Cinquante espèces perdues, 89 autres gagnées : pour la biodiversité, la balance semble positive. Mais l'arithmétique et la vie ne font pas bon ménage. Les animaux introduits en France étaient déjà présents sur d'autres continents et ne compensent donc pas les extinctions. "On assiste, à l'échelle du globe, à une banalisation des faunes", s'inquiète Michel Pascal, de l'Institut national de la recherche agronomique (INRA).
Ce spécialiste des écosystèmes vient de réaliser, avec Olivier Lorvelec (INRA) et Jean-Denis Vigne (CNRS), le premier recensement des vertébrés ayant un jour marché, volé, nagé ou rampé sur le territoire métropolitain. Une revue animalière qui s'appuie sur le travail d'une soixantaine de paléontologues, archéozoologues, historiens, écologues, épidémiologistes et naturalistes.
Premier constat : l'histoire des vertébrés a été fortement influencée par le plus "éminent" d'entre eux, l'homme moderne. Certes, quelques-uns n'ont pas survécu à la hausse des températures qui a marqué l'entrée dans l'holocène, comme le lagopède des saules ou plusieurs variétés de campagnols. C'est aussi le réchauffement climatique qui met aujourd'hui en concurrence certaines espèces, en modifiant leurs aires de répartition.
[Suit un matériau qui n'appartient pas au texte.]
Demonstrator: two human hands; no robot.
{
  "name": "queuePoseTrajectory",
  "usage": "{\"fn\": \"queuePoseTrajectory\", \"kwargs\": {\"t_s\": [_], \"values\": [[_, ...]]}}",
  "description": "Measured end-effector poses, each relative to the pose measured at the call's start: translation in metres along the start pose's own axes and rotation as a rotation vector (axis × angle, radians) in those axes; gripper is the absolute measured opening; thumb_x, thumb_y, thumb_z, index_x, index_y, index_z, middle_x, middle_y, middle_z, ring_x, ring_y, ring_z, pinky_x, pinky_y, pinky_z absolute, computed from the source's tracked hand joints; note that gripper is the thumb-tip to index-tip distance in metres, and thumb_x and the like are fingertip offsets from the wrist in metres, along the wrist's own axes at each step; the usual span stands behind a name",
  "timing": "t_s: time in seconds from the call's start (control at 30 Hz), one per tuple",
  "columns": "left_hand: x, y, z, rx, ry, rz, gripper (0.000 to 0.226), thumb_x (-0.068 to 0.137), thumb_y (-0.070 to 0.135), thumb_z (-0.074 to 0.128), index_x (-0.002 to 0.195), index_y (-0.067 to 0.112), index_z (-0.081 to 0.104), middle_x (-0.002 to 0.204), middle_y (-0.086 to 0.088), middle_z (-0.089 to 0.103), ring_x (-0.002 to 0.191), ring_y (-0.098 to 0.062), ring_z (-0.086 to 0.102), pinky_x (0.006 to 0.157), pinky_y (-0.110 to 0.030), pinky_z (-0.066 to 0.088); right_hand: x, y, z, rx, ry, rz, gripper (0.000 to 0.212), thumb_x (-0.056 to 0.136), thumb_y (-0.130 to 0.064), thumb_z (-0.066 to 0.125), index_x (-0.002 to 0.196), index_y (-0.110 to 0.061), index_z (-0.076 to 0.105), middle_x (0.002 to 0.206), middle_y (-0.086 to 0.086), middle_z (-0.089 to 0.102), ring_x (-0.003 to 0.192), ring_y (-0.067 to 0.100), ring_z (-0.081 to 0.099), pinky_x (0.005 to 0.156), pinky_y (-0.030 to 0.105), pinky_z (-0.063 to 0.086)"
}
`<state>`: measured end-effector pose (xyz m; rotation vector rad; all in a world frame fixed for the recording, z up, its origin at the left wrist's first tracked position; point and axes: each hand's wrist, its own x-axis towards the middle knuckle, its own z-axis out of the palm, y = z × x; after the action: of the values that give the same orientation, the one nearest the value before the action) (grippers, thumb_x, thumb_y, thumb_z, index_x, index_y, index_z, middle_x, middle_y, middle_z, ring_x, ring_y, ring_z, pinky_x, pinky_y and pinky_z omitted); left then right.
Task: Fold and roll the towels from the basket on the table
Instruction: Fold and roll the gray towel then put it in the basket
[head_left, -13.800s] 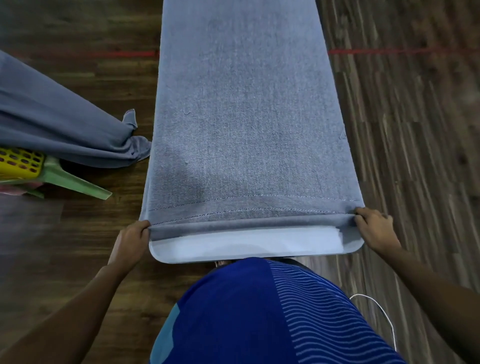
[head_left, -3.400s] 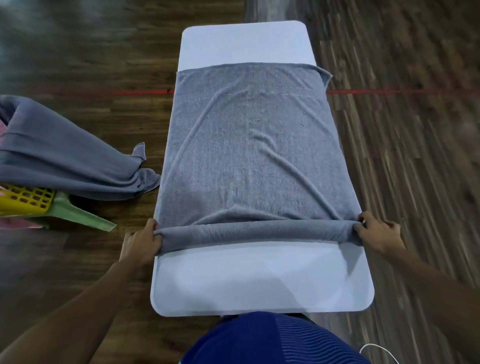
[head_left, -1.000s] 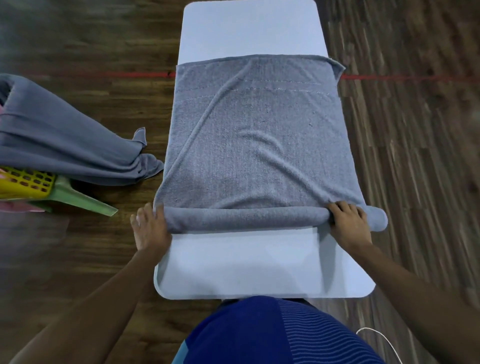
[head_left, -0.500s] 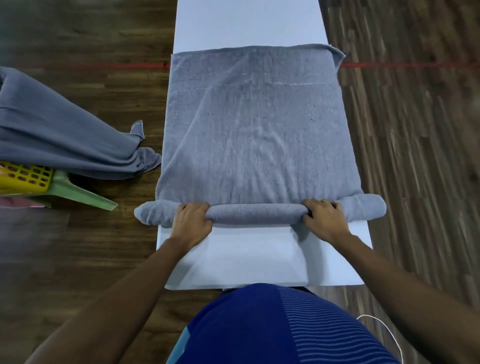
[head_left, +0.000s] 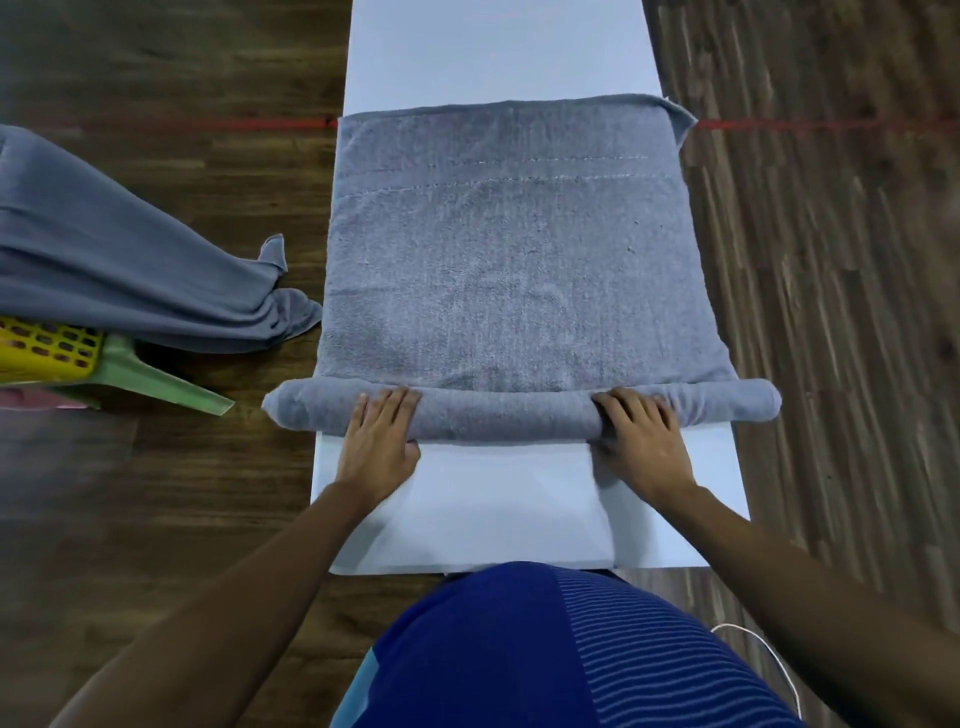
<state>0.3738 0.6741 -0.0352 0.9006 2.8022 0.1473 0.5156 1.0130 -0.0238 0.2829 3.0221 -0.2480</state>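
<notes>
The fingers (head_left: 389, 404) of the left hand (head_left: 376, 447) are lying straight and close together over the top of the rolled section (head_left: 509, 413) of the grey towel (head_left: 509, 270), and the fingers (head_left: 626, 408) of the right hand (head_left: 644, 447) are lying the same way, slightly fanned. At the far left, a second grey towel (head_left: 130, 275) is draping over the yellow basket (head_left: 47, 348) and covering most of it; only a perforated corner is showing. A green plastic piece (head_left: 156, 382) is projecting from beside the basket across the wooden floor (head_left: 156, 519), and a red line (head_left: 208, 123) is crossing the floor behind it. In the centre, the white table (head_left: 493, 41) is carrying the towel, which is lying flat on its middle part, with the far hem reaching the red line. The rolled section is spanning the table crosswise, with both ends overhanging the table edges. The left hand is pressing the roll left of centre and the right hand right of centre; both palms are resting on the bare table surface just behind the roll. The person's blue shirt (head_left: 545, 649) and forearms are blocking the near table edge. At the lower right, a white cable (head_left: 769, 660) is lying on the floor.
</notes>
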Motion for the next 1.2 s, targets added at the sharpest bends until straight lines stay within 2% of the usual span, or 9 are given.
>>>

Mais, bien souvent, le coupable est Sapiens sapiens, qui a exterminé, pour leur viande ou leur peau, le cheval sauvage, l'aurochs et le bison d'Europe, le grand pingouin et le phoque gris, l'élan et - avant sa réintroduction - le lynx boréal. Plus récemment, l'agriculture, l'urbanisation, les voies de communication, le tourisme ont détruit les milieux naturels. Signe de cette pression anthropique, le rythme des disparitions s'est accéléré, passant de moins de une par siècle jusqu'au Moyen Age à plus de 10 par siècle depuis l'ère industrielle.
[b]COMMERCE OU AGRÉMENT[/b]
Les introductions d'espèces nouvelles, ou invasions biologiques, se sont simultanément multipliées depuis le début du XIXe siècle. Ces colonisations, souvent naturelles, ont aussi été le fait de l'homme, qui a acheminé les intrus dans les cales de ses bateaux ou les soutes de ses avions. A son insu, ou volontairement, pour en faire le commerce ou pour son agrément. Et, parfois, au détriment des espèces autochtones.
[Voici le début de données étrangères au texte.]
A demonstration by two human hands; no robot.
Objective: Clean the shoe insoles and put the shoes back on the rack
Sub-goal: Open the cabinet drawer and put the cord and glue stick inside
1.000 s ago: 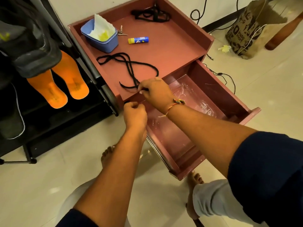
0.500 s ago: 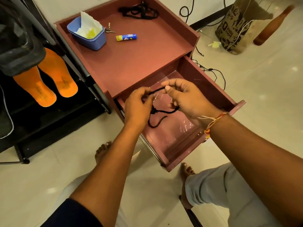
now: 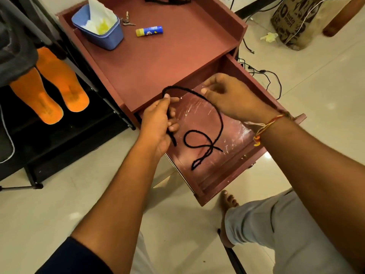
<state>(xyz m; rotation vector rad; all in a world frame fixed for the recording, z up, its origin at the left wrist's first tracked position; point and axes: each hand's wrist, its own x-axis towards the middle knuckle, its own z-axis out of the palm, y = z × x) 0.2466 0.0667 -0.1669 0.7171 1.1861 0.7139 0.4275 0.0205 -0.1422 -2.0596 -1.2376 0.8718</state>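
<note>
Insoles (image 3: pixel 67 80) on rack (image 3: pixel 59 139) beside cabinet (image 3: pixel 167 56); black lace (image 3: pixel 221 125) over open drawer (image 3: pixel 227 175).

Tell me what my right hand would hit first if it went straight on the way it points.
Probably your left hand, gripping the same black lace just across from the right hand, though depth is unclear.

Two orange insoles (image 3: pixel 37 97) (image 3: pixel 65 82); two hands (image 3: pixel 158 121) (image 3: pixel 231 97); one black lace (image 3: pixel 211 146); one blue tub (image 3: pixel 104 37); one glue stick (image 3: pixel 149 31)
</note>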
Ainsi de la grenouille taureau, importée de Floride, en 1968, par un pilote de ligne qui en a lâché quelques couples dans un bassin d'ornementation près de Bordeaux, d'où le batracien a gagné le grand Sud-Ouest. Dix fois plus gros que les grenouilles vertes locales, il supplante aujourd'hui ses congénères, par prédation directe ou par la compétition de ses têtards plus robustes. Autre exemple, le vison d'Amérique, introduit en France dans les années 1920 pour alimenter l'industrie de la pelleterie, et qui a entraîné la raréfaction de son cousin d'Europe.
Les écosystèmes originels ne sont pas seuls menacés. Elevé en France depuis la fin du XIXe siècle pour sa fourrure, le ragondin, animal fouisseur, est à l'origine de dégradations de berges et d'ouvrages hydrauliques. Autre risque, les parasites et agents pathogènes dont sont porteurs les nouveaux venus, tels que les rats musqués, noir et surmulot, ou de nombreuses variétés de poissons introduites pour la pisciculture, comme la carpe, la truite arc-en-ciel, ou le sandre.
"Les invasions biologiques peuvent avoir un impact désastreux sur la biodiversité, commente Michel Pascal. Si l'ignorance peut excuser les introductions d'un lointain passé, ce n'est plus le cas."